Tannenbaum v. United States, 148 F.3d 1262, 1263 (11th Cir. 1998). Still, the Court must dismiss a prisoner complaint if it “(1) is frivolous, malicious, or fails to state a claim upon which relief may be granted; or (2) seeks monetary relief from a defendant who is immune from such relief.” 28 U.S.C. §1915A(b). A claim is frivolous if it “lacks an arguable basis either in law or in fact.” Miller v. Donald, 541 F.3d 1091, 1100 (11th Cir. 2008) (internal quotation marks omitted). The Court may dismiss claims that are based on “indisputably meritless legal” theories and “claims whose factual contentions are clearly baseless.” Id. (internal quotation marks omitted). A complaint fails to state a claim if it does not include “sufficient factual matter, accepted as true, to ‘state a claim to relief that is plausible on its face.’” Ashcroft v. Iqbal, 556 U.S. 662, 678 (2009) (quoting Bell Atl.
Corp. v. Twombly, 550 U.S. 544, 570 (2007)).

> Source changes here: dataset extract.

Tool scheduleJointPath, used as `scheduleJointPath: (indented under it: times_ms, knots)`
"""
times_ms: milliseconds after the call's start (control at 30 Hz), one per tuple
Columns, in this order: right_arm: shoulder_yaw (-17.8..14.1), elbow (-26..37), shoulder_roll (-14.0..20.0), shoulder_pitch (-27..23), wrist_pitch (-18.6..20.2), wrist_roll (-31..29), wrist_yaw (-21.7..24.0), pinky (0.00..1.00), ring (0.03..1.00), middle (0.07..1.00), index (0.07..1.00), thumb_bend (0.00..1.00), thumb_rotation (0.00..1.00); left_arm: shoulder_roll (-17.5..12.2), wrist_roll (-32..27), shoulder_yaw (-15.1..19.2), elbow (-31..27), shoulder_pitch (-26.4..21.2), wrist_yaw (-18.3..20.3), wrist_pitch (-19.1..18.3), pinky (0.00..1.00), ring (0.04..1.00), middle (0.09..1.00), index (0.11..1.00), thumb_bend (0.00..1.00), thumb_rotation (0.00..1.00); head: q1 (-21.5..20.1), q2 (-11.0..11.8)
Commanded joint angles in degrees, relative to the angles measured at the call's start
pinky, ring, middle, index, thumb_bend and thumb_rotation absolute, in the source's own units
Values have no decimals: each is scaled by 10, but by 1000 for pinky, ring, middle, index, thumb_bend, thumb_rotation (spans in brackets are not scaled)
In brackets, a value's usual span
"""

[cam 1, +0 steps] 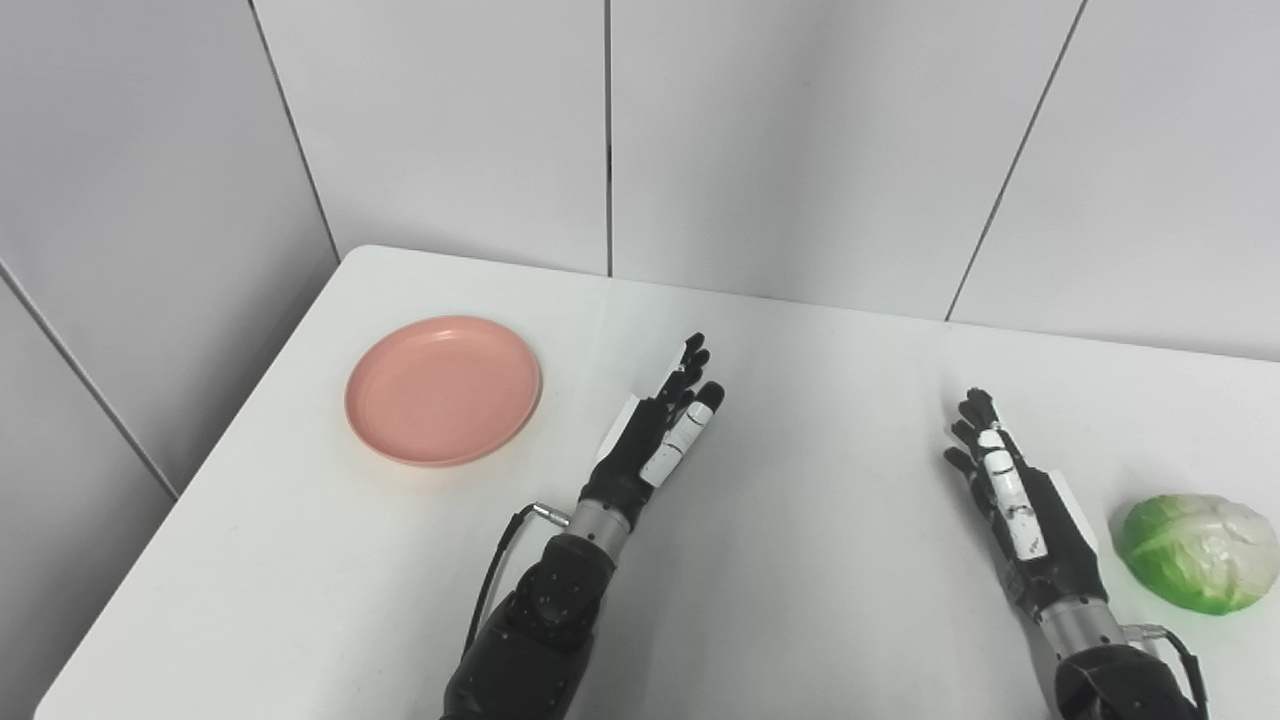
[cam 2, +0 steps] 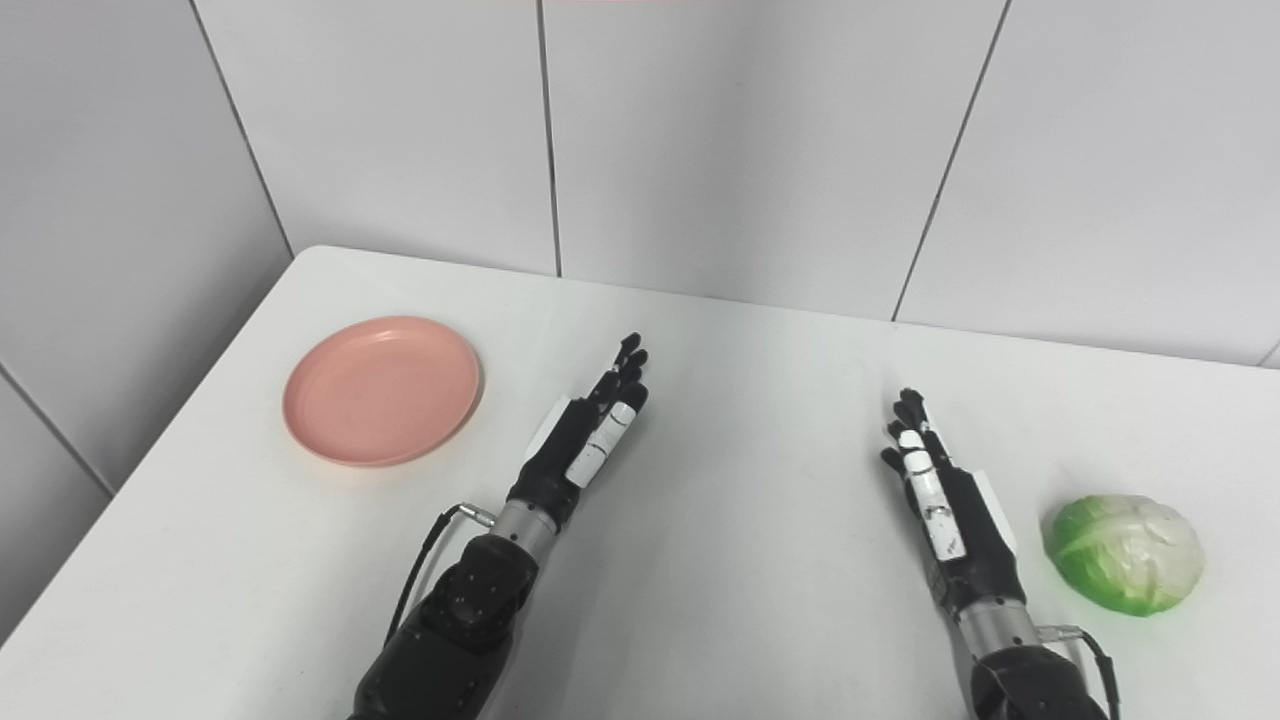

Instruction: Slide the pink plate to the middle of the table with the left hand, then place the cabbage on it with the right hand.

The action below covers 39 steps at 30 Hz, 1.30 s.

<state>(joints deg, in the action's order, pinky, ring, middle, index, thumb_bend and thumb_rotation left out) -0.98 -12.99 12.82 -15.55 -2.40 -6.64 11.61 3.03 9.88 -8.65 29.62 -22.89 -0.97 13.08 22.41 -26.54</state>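
A round pink plate (cam 1: 443,389) lies empty on the white table (cam 1: 800,400), toward its left side. A green and white cabbage (cam 1: 1199,551) sits near the table's right side. My left hand (cam 1: 660,430) is open and empty, fingers stretched forward, to the right of the plate and apart from it. My right hand (cam 1: 1010,485) is open and empty too, fingers stretched forward, just left of the cabbage without touching it. Both hands also show in the right eye view, the left hand (cam 2: 590,430) and the right hand (cam 2: 940,500).
Grey tiled walls (cam 1: 700,130) stand behind the table and along its left side. The table's left edge (cam 1: 200,480) runs close to the plate.
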Motion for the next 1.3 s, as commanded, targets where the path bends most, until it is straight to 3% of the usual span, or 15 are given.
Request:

The factual allegations in a complaint “must be enough to raise a right to relief above the speculative level” and cannot “merely create[] a suspicion [of] a legally cognizable right of action.” Twombly, 550 U.S. at 555 (first alteration in original). In other words, the complaint must allege enough facts “to raise a reasonable expectation that discovery will reveal evidence” supporting a claim. Id. at 556. “Threadbare recitals of the elements of a cause of action, supported by mere conclusory statements, do not suffice.” Iqbal, 556 U.S. at 678. To state a claim for relief under §1983, a plaintiff must allege that (1) an act or omission deprived him of a right, privilege, or immunity secured by the Constitution or a statute of the United States; and (2) the act or omission was committed by a person acting under color of state law. Hale v. Tallapoosa Cty, 50 F.3d 1579, 1582 (11th Cir. 1995). If a litigant cannot satisfy these requirements or fails to provide factual allegations in support of his claim or claims, the complaint is subject to dismissal. See Chappell v. Rich, 340 F.3d 1279, 1282-84 (11th Cir. 2003).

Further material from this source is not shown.